◆ The task ◆
Give again, word for word, each line below starting at the one that contains "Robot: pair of" and ending at the one that contains "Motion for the".

◆ Supplied material ◆
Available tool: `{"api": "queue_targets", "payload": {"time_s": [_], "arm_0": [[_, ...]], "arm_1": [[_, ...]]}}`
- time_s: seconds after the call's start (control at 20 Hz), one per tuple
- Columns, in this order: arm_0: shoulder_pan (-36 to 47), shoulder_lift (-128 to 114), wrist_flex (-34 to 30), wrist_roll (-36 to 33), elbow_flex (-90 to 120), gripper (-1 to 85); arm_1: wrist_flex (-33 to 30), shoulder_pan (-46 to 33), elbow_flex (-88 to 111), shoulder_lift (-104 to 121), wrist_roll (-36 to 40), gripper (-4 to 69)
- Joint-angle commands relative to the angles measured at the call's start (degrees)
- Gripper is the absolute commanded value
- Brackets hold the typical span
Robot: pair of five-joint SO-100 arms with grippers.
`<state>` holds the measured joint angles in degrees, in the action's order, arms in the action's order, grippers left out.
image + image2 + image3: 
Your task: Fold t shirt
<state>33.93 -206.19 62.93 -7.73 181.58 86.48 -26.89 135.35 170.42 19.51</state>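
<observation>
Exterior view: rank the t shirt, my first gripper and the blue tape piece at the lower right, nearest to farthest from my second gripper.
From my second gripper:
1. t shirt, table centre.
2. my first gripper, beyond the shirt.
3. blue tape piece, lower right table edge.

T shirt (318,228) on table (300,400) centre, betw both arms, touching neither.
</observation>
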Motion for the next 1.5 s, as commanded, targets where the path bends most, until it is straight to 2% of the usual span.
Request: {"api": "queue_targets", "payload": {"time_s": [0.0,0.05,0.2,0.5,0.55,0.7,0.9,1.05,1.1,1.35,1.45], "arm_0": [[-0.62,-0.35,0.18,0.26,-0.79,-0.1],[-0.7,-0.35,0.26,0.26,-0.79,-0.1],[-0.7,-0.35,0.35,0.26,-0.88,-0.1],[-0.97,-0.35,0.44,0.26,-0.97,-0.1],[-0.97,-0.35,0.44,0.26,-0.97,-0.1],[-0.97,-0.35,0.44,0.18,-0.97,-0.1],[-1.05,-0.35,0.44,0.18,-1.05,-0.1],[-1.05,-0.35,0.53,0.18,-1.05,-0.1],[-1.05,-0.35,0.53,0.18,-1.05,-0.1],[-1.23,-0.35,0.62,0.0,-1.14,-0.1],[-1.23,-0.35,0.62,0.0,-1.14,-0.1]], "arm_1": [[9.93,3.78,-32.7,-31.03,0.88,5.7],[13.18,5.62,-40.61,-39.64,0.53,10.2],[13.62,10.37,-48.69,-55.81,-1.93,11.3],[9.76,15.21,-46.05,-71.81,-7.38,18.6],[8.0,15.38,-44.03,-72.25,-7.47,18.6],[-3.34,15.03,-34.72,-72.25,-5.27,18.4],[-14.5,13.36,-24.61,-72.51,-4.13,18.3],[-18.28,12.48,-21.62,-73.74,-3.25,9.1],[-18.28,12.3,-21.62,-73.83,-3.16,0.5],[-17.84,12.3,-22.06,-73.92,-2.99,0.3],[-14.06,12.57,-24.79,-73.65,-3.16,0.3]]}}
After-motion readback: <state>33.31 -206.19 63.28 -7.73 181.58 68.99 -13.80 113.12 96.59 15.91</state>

◆ Task solution ◆
Robot: pair of five-joint SO-100 arms with grippers.
`<state>` holds the measured joint angles in degrees, in the action's order, arms in the action's order, grippers left out.
image + image2 + image3: 
Your task: Fold t shirt
<state>33.93 -206.19 62.93 -7.73 181.58 86.48 -26.89 135.35 170.42 19.51</state>
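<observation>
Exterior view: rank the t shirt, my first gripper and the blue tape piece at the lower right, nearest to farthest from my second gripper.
From my second gripper:
1. t shirt, table centre.
2. my first gripper, beyond the shirt.
3. blue tape piece, lower right table edge.

T shirt (318,228) on table (300,400) centre, betw both arms, touching neither.
</observation>
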Motion for the next 1.5 s, as commanded, targets where the path bends most, until it is straight to 2% of the usual span.

What appears above is the complete answer.